▼

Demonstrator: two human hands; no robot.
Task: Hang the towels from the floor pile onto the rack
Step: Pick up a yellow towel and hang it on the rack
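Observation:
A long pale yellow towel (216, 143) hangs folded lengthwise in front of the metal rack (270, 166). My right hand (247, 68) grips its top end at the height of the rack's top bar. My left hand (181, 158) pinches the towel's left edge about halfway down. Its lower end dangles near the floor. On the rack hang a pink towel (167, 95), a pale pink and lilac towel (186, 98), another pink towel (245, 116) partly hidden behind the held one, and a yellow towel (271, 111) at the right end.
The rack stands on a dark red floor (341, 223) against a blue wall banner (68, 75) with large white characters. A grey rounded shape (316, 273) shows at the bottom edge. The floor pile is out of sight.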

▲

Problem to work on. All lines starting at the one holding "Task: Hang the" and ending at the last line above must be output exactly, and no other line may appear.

Response.
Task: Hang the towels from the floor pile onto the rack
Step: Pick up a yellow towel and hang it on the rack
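Observation:
A long pale yellow towel (216, 143) hangs folded lengthwise in front of the metal rack (270, 166). My right hand (247, 68) grips its top end at the height of the rack's top bar. My left hand (181, 158) pinches the towel's left edge about halfway down. Its lower end dangles near the floor. On the rack hang a pink towel (167, 95), a pale pink and lilac towel (186, 98), another pink towel (245, 116) partly hidden behind the held one, and a yellow towel (271, 111) at the right end.
The rack stands on a dark red floor (341, 223) against a blue wall banner (68, 75) with large white characters. A grey rounded shape (316, 273) shows at the bottom edge. The floor pile is out of sight.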

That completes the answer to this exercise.